In February 2025, Thailand deported 40 Uyghur Muslims to China after holding them for more than a decade. One year later, UN experts warned that their fate remained unclear.
Who Are the Uyghurs, and Why Were They Fleeing?
The Uyghurs are a mostly Muslim, Turkic-speaking people concentrated in Xinjiang, the region Beijing officially calls the Xinjiang Uyghur Autonomous Region. China’s 2020 census counted about 11.8 million Uyghurs in the country, while Uyghur communities also live across Central Asia, Türkiye, Europe, North America and Australia.
Many Uyghurs have tried to leave China because of fears linked to surveillance, arbitrary detention, religious restrictions, family separation and pressure on their language and culture.
Southeast Asia became one escape route. Around 2014, Thai authorities detained more than 300 Uyghur asylum seekers near the Malaysian border. Many were believed to be trying to reach Malaysia and then Türkiye, which has long attracted Uyghurs because of Turkic and Muslim ties. Some Uyghur women and children from that group were later sent to Türkiye, while many men remained in Thai immigration detention.

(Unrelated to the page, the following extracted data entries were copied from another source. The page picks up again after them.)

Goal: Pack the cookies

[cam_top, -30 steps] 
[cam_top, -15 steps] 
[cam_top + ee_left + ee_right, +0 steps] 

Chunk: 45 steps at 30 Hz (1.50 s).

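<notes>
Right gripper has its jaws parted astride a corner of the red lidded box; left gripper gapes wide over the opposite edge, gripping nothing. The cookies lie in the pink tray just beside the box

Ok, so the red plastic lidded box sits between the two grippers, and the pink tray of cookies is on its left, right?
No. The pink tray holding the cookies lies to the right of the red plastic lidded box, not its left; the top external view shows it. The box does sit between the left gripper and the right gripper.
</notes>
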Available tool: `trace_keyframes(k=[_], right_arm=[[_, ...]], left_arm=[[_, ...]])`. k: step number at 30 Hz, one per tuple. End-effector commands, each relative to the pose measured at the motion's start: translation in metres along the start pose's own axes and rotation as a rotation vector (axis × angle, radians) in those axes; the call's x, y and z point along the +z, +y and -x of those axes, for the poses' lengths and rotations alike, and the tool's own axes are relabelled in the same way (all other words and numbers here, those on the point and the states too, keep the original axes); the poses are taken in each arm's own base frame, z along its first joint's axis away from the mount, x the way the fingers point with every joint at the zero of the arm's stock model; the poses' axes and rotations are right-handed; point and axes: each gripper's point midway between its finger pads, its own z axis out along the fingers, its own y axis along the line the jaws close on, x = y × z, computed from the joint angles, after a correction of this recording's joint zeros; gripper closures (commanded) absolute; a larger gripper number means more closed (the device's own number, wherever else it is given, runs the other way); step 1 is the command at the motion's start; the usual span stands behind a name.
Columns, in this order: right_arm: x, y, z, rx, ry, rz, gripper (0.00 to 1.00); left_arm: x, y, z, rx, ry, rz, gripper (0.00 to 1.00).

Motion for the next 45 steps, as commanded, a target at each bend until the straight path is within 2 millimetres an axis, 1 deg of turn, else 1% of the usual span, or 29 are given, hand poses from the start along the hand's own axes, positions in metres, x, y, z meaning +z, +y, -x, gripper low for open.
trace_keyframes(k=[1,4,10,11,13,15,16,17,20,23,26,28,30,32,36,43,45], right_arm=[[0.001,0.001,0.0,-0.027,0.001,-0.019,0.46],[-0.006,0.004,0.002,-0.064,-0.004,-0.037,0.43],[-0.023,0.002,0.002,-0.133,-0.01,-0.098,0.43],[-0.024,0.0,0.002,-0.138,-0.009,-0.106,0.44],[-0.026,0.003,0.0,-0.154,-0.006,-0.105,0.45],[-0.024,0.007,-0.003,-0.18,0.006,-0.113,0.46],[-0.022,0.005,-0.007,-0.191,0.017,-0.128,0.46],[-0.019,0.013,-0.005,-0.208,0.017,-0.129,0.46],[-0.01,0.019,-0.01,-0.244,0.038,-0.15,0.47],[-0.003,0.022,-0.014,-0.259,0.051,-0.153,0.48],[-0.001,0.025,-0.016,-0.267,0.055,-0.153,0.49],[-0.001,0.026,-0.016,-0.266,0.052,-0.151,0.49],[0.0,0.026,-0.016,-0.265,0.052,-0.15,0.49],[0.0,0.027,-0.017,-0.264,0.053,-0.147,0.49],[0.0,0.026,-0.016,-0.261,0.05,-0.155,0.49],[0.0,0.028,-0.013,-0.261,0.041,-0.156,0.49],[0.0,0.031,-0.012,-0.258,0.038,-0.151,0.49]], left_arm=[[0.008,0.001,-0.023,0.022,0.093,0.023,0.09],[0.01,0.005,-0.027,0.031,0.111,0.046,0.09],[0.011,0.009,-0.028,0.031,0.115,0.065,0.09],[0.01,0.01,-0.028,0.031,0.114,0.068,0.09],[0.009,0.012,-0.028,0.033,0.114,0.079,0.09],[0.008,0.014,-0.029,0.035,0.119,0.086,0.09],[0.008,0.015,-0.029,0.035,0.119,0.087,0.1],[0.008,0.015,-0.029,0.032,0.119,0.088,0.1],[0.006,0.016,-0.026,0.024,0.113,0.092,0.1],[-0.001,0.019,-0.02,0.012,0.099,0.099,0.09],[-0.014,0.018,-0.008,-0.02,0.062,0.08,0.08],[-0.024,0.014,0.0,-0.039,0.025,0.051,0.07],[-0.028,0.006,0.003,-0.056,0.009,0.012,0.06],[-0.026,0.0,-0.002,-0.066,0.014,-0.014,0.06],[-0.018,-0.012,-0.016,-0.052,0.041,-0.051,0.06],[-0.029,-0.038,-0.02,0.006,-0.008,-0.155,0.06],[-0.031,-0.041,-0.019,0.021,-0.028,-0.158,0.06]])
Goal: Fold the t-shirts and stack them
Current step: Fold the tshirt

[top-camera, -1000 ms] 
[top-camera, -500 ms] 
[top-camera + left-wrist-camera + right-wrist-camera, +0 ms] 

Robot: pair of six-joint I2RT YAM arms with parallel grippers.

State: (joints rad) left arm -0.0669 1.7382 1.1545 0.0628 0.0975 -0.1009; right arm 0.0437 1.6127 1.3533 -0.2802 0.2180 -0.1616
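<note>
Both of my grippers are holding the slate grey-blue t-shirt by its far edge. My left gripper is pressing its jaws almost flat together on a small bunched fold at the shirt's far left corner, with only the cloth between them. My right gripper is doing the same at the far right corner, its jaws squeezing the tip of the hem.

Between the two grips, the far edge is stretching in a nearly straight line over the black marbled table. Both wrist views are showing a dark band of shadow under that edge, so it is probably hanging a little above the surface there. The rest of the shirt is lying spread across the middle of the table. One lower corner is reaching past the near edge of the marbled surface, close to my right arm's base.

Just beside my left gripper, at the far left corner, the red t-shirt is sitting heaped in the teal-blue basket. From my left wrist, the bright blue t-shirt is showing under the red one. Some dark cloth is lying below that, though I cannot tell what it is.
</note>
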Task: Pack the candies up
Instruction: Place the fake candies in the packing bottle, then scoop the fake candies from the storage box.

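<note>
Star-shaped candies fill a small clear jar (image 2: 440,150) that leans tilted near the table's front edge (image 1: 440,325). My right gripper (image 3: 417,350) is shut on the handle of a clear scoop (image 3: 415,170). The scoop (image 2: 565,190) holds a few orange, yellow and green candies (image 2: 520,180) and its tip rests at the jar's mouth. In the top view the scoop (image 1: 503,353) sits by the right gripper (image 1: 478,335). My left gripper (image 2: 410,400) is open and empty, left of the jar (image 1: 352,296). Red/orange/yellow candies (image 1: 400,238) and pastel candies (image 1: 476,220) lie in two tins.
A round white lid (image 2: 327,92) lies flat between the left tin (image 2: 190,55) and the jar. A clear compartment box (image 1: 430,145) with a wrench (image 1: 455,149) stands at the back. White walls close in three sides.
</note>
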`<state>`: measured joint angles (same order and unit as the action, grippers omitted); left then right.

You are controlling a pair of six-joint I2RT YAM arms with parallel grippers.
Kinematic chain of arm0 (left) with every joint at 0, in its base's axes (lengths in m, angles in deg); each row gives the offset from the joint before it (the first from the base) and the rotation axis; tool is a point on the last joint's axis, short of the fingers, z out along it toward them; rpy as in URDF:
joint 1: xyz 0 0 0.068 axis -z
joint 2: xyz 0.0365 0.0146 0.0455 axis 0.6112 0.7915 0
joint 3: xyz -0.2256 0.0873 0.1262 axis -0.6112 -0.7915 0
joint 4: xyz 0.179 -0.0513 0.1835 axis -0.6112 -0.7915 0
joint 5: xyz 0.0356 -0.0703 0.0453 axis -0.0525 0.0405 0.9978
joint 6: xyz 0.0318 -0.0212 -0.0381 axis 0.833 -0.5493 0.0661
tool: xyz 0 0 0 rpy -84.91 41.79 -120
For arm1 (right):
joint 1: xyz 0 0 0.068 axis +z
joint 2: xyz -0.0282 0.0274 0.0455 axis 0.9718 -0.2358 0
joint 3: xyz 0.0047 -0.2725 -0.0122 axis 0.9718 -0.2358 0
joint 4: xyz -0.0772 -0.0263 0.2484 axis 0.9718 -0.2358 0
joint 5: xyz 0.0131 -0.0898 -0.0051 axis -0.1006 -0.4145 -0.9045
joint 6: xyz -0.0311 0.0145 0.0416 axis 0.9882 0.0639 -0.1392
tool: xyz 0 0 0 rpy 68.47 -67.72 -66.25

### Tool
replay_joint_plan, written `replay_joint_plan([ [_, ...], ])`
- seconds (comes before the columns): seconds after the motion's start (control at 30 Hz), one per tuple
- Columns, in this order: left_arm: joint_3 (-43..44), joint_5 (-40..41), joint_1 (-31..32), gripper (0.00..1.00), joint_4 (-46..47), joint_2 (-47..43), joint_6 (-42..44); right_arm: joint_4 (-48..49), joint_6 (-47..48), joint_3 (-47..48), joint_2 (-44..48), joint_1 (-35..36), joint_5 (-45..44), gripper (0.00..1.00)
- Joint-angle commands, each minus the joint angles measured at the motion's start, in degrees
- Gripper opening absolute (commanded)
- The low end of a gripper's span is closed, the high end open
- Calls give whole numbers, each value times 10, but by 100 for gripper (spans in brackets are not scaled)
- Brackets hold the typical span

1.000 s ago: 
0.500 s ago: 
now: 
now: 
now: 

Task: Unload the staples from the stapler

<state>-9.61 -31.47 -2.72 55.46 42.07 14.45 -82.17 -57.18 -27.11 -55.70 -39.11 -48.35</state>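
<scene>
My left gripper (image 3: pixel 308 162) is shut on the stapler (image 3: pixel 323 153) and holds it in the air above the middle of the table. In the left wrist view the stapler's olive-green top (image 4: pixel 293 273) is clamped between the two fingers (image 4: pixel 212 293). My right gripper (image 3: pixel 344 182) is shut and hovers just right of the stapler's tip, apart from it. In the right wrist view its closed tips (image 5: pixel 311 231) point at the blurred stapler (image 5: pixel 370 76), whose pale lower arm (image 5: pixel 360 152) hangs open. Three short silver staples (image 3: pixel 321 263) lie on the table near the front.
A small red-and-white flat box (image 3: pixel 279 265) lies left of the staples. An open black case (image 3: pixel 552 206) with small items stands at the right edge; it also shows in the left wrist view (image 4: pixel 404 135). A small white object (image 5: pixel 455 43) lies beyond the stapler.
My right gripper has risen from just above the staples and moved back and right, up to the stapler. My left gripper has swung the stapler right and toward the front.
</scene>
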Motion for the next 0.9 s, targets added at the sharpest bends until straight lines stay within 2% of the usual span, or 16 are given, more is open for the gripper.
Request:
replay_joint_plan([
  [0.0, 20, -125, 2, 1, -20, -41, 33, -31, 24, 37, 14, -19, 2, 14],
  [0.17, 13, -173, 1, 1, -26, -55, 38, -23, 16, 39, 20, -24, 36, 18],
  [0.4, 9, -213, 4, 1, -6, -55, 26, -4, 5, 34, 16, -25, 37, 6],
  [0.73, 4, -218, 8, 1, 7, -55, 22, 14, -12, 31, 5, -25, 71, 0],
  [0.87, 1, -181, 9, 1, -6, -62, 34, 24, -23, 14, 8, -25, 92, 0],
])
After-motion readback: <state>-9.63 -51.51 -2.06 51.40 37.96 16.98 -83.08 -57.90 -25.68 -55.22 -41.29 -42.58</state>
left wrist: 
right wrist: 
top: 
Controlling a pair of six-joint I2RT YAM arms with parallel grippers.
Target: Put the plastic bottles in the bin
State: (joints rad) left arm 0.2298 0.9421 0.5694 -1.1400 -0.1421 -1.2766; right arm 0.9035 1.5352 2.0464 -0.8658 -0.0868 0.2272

Deportation, Pressure and a Warning Ignored
On February 27, 2025, Thailand deported 40 Uyghur men to China despite warnings from UN experts and human-rights groups. Bangkok said it had received assurances from Beijing that the men would be treated well. China described them as Chinese nationals who had entered Thailand illegally.
Rights groups argued Thailand had violated the principle of non-refoulement, which says people should not be returned to a country where they face a real risk of torture, arbitrary detention, enforced disappearance or other serious harm. UN experts had warned Thailand about exactly those risks before the deportation.
China’s determination to recover the men may seem disproportionate. But the issue was never only numerical. Uyghurs fleeing abroad challenge Beijing’s official story that Xinjiang is stable and its policies are accepted. Their escape creates witnesses, diaspora networks and political pressure. Returning them sends a warning that even outside China, vulnerable minorities may not be beyond Beijing’s reach.
A Year Later, Still No Clear Answers
In February 2026, UN experts raised the alarm again. One year after the deportation, they said China’s silence had deepened fears over the men’s condition and whereabouts. Families and rights groups had not received credible proof that the deported men were safe, free and able to communicate.
If China wants the world to believe the men are safe, it should allow transparent access to families, lawyers or independent observers. Instead, the lack of information strengthens fears that they disappeared into a system already accused of severe abuses.
China’s Treatment of Minorities
The broader context is grim. In January 2026, UN experts warned of persistent allegations of state-imposed forced labor involving Uyghurs, Kazakhs, Kyrgyz and Tibetans across China. They said some coercive labor-transfer schemes may amount to forcible transfer or enslavement as a crime against humanity. China rejected the claims as fabricated.
Even without using the language of genocide, the criticism remains severe. China’s policies toward minorities have been accused of suppressing identity, faith, language and dignity under the banners of security, poverty reduction and modernization.
APHR’s Warning and ASEAN’s Official Silence
ASEAN Parliamentarians for Human Rights (APHR) condemned Thailand’s decision in March 2025, calling it a violation of Thailand’s human-rights obligations and warning that the men faced risks of torture, enforced disappearance and other grave abuses after return to China.
APHR also noted that the men had been detained since 2014 after fleeing repression in Xinjiang. It urged ASEAN governments not to bow to China’s political pressure and called for protection of Uyghurs and other vulnerable refugees.
However, the issue does not appear in the public Chair’s Statement of the 48th ASEAN Summit in Cebu in May 2026. ASEAN discussed human rights in general terms and addressed Myanmar at length, yet its official summit statement stayed silent on the 40 Uyghur men deported by Thailand.
As the world’s largest Muslim-majority country, Indonesia should support transparency, oppose forced returns, call for independent access and defend the principle that Uyghurs should not be sent back into danger. Muslim solidarity should include Uyghur Muslims. Human dignity should include minorities living under Chinese rule.